Qual è la differenza tra Smart&Start e Resto al Sud?

La differenza principale tra Smart&Start e Resto al Sud riguarda l’obiettivo del progetto.
Smart&Start è pensato per startup innovative e scalabili, che prevedono investimenti significativi e una crescita oltre il mercato locale. Resto al Sud, invece, sostiene soprattutto micro-imprenditoria e attività locali, con importi più contenuti e un forte peso del fondo perduto.
In sintesi:
Smart&Start lavora sulla scalabilità, mentre Resto al Sud favorisce l’avvio di piccole iniziative imprenditoriali legate al territorio.

Smart&Start conviene sempre rispetto agli altri bandi Invitalia?

No.
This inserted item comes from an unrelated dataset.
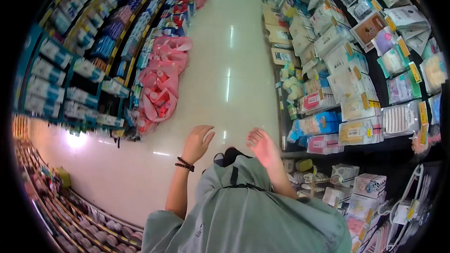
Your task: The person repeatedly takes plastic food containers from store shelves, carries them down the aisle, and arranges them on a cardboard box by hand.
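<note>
My left hand [198, 144] is held in front of my body over the pale tiled floor, its fingers apart and nothing in it. Two dark beaded bracelets [184, 164] circle that wrist. On the other side, my right hand [262, 147] is raised with slightly curled, separated fingers and holds nothing. A green-grey garment [248, 220] with a dark cord covers my body between the arms. Neither hand touches any goods. Packaged items [321, 144] on the right-hand rack are the nearest goods to my right hand.
Shelves of boxed goods [112, 30] and pink bags [161, 89] line the left of the aisle floor [225, 65]. Hanging packets [401, 119] and white hangers [408, 211] are on the right. Another stocked shelf [101, 236] curves along the lower left.
</note>
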The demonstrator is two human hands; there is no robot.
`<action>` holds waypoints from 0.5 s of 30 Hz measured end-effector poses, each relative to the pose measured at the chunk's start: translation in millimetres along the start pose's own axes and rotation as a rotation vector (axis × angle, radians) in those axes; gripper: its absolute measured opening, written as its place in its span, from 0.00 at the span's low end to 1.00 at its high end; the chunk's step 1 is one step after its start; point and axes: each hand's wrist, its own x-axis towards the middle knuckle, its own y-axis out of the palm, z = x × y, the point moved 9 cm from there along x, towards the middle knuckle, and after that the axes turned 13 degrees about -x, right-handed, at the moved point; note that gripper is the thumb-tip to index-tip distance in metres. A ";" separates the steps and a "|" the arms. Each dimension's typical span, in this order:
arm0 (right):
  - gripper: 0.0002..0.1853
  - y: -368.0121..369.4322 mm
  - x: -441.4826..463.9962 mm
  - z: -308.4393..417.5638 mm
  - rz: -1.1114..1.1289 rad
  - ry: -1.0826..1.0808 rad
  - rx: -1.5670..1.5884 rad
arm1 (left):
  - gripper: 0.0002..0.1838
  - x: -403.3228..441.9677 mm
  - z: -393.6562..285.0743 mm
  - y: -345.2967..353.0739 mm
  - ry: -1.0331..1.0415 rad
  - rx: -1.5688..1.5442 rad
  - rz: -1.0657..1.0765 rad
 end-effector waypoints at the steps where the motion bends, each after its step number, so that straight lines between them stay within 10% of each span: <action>1: 0.12 -4.5 14.5 2.1 -0.024 0.010 0.035 | 0.15 21.5 -2.7 3.8 0.034 -0.046 0.019; 15: 0.10 54.5 363.2 141.1 -0.033 0.131 0.255 | 0.22 307.9 131.7 3.2 -0.154 0.079 0.429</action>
Smart&Start non è sempre la scelta migliore.
Dal punto di vista strategico, il bando perde efficacia quando:
il progetto prevede investimenti inferiori a 100.000 €,
l’attività non ha una reale componente di innovazione,
il team non è ancora strutturato o definito.
In questi casi, bandi come Resto al Sud o ON possono risultare più coerenti, perché allineati a progetti meno complessi o a imprese in una fase diversa.

È possibile cumulare Smart&Start con Resto al Sud o ON?
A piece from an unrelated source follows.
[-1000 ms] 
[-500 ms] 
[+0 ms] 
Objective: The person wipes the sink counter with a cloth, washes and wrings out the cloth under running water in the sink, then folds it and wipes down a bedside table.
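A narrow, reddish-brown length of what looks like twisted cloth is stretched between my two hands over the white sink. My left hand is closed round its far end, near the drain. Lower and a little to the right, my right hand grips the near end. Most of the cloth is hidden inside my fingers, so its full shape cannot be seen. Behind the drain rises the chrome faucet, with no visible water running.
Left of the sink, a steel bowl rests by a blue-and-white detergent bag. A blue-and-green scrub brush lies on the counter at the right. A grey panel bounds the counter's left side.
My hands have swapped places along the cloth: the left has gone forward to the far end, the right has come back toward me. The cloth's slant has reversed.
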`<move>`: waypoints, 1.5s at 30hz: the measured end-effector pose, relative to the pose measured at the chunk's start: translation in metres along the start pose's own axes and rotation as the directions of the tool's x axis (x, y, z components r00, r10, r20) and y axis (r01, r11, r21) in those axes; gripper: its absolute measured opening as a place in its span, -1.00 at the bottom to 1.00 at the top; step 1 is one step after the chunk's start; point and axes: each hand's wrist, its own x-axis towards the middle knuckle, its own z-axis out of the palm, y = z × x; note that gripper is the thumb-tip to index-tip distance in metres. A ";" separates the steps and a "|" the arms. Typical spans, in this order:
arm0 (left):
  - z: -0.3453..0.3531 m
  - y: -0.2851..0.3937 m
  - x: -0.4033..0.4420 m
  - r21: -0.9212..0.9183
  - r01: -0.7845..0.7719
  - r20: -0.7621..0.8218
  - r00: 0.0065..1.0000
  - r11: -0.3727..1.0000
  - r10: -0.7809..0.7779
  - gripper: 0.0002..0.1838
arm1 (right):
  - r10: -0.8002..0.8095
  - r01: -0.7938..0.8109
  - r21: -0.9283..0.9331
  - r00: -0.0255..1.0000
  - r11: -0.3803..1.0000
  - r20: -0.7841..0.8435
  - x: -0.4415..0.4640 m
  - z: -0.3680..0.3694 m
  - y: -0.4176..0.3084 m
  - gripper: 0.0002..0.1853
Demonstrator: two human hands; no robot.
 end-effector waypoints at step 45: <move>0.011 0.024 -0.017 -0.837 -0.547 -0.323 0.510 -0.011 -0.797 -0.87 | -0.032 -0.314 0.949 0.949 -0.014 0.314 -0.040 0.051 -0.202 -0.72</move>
No, non è prevista una cumulabilità diretta tra Smart&Start, Resto al Sud e ON sugli stessi investimenti.
Si tratta di misure alternative, pensate per target e logiche differenti. Una stessa spesa non può essere finanziata contemporaneamente da più bandi Invitalia.
In alcuni casi è possibile accedere a bandi diversi in momenti diversi della vita dell’impresa, ma solo a condizioni specifiche e nel rispetto delle regole sugli aiuti di Stato.

Qual è il bando Invitalia più adatto a una startup tech?
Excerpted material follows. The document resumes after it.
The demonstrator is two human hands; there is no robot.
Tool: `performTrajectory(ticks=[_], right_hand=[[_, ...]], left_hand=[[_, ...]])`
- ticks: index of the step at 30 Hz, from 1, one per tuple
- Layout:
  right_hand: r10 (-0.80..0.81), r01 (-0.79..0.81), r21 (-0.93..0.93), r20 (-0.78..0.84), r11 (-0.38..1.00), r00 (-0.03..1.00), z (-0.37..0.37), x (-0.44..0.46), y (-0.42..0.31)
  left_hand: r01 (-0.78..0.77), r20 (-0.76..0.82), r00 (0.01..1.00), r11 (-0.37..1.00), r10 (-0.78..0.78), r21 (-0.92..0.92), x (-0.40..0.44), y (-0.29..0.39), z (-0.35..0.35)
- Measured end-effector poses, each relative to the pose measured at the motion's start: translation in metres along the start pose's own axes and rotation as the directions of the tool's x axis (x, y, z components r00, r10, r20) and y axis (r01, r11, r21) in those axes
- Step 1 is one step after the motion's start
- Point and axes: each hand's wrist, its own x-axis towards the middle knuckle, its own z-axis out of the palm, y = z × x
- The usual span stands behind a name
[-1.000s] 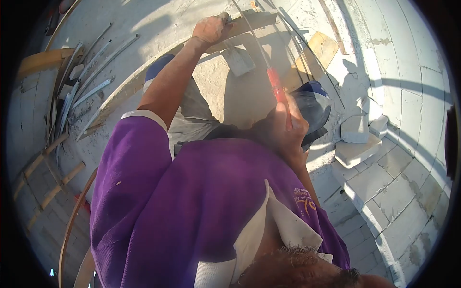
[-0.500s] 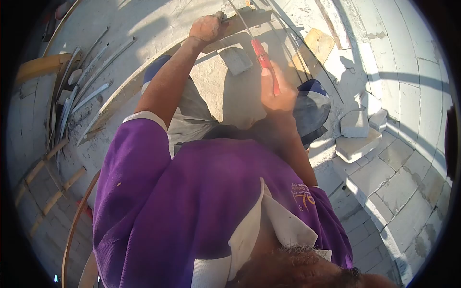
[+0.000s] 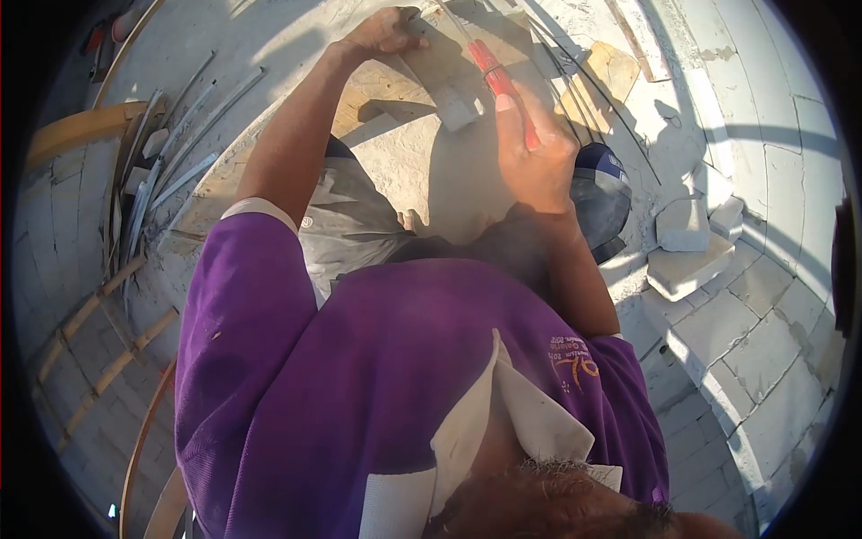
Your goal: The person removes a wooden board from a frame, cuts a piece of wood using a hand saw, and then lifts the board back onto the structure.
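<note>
My right hand (image 3: 539, 162) is closed around a red-handled tool (image 3: 494, 72); wire is wound around the handle, and a thin metal shaft runs up out of the frame. The tool's far end is hidden. At the upper left, my left hand (image 3: 391, 34) has its fingers curled at the edge of a pale masonry block (image 3: 440, 85). This block slants down towards the middle between my knees, one end sunlit. Beside it, to the right, a larger flat grey piece (image 3: 498, 40) lies close to the tool's shaft.
Thin metal bars (image 3: 175, 148) lie at the left near a curved wooden piece (image 3: 85, 130). White block pieces (image 3: 687, 251) are heaped at the right, against a block wall (image 3: 763, 332). A tan board (image 3: 611, 76) and dark rods (image 3: 593, 112) lie beyond my right foot.
My left hand has risen slightly and turned, and the pale block now shows more of its length beneath it. My right hand and the tool have shifted slightly right and up.
</note>
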Motion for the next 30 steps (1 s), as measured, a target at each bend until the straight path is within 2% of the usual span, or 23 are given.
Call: performTrajectory(ticks=[2, 4, 7, 8, 10, 11, 13, 14, 16, 17, 18, 20, 22, 24, 26, 28, 30], right_hand=[[0.074, -0.074, -0.014, 0.021, 0.997, 0.997, 0.003, -0.002, 0.008], [0.102, -0.102, -0.016, 0.019, 0.995, 0.995, 0.01, -0.005, 0.018], [0.193, -0.192, -0.028, 0.024, 0.981, 0.981, 0.026, -0.01, 0.035], [0.241, -0.24, -0.037, 0.029, 0.97, 0.97, 0.034, -0.012, 0.042], [0.235, -0.235, -0.023, -0.005, 0.972, 0.972, 0.054, -0.013, 0.062], [0.238, -0.238, -0.045, -0.023, 0.97, 0.971, 0.062, -0.012, 0.066], [0.219, -0.222, -0.06, -0.045, 0.973, 0.975, 0.077, -0.005, 0.077], [0.223, -0.225, -0.064, -0.042, 0.972, 0.974, 0.084, -0.002, 0.083], [0.262, -0.263, -0.113, -0.026, 0.958, 0.965, 0.096, 0.003, 0.088], [0.266, -0.266, -0.115, -0.021, 0.957, 0.964, 0.101, 0.006, 0.092], [0.308, -0.306, -0.112, 0.007, 0.946, 0.951, 0.105, 0.008, 0.094], [0.353, -0.347, -0.11, 0.043, 0.931, 0.935, 0.113, 0.007, 0.105], [0.395, -0.389, -0.111, 0.043, 0.915, 0.918, 0.118, 0.001, 0.121], [0.438, -0.43, -0.113, 0.053, 0.896, 0.898, 0.116, -0.002, 0.122], [0.349, -0.352, -0.091, -0.044, 0.932, 0.936, 0.115, -0.008, 0.138], [0.356, -0.359, -0.081, -0.054, 0.93, 0.933, 0.098, 0.001, 0.129], [0.314, -0.314, 0.009, -0.084, 0.949, 0.946, 0.071, 0.021, 0.102]], left_hand=[[-0.064, 0.071, 0.995, 0.995, 0.069, -0.076, 0.007, 0.002, 0.01], [-0.061, 0.112, 0.991, 0.994, 0.072, -0.094, 0.019, -0.007, 0.03], [0.109, 0.217, 0.975, 0.961, -0.053, -0.253, 0.032, -0.02, 0.058], [0.108, 0.225, 0.973, 0.961, -0.05, -0.255, 0.037, -0.026, 0.064], [0.195, 0.249, 0.957, 0.964, -0.147, -0.18, 0.05, -0.037, 0.075], [0.198, 0.256, 0.955, 0.962, -0.148, -0.185, 0.055, -0.041, 0.079], [0.201, 0.227, 0.951, 0.978, -0.208, 0.052, 0.068, -0.047, 0.082], [0.203, 0.232, 0.95, 0.978, -0.208, 0.048, 0.074, -0.052, 0.083], [0.182, 0.222, 0.955, 0.98, -0.195, 0.077, 0.081, -0.061, 0.085], [0.181, 0.272, 0.935, 0.966, -0.227, 0.183, 0.086, -0.065, 0.084], [0.184, 0.276, 0.933, 0.966, -0.229, 0.18, 0.091, -0.073, 0.079], [0.093, 0.286, 0.937, 0.933, -0.2, 0.349, 0.093, -0.105, 0.068], [0.236, 0.136, 0.95, 0.933, -0.28, 0.27, 0.06, -0.154, 0.046], [0.343, 0.104, 0.918, 0.898, -0.383, 0.275, 0.014, -0.186, 0.019], [0.456, 0.37, 0.757, 0.84, -0.539, 0.292, -0.03, -0.232, 0.007], [0.516, 0.346, 0.723, 0.8, -0.598, 0.306, -0.091, -0.26, 0.027], [0.568, 0.413, 0.716, 0.814, -0.563, 0.124, -0.131, -0.252, 0.04]])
Per una startup tech o digitale, il bando più adatto è generalmente Smart&Start Italia.
È l’unica misura Invitalia progettata specificamente per sostenere:
innovazione tecnologica,
sviluppo di prodotto,
modelli di business scalabili.
Gli altri bandi possono essere utili in contesti diversi, ma non sono pensati per accompagnare la crescita di una startup innovativa.

ON è adatto a una startup innovativa?

ON non è il bando ideale per una startup innovativa, soprattutto nelle fasi iniziali.
Pur offrendo importi elevati, ON segue una logica più orientata alla solidità economica dell’impresa che allo sviluppo di innovazione o R&S. Il fondo perduto è limitato e il focus è meno centrato sulla crescita tecnologica.
Questo non rende ON una misura “sbagliata”, ma semplicemente diversa: è più adatta a imprese giovani già strutturate, non a startup innovative con forte ambizione di scalabilità.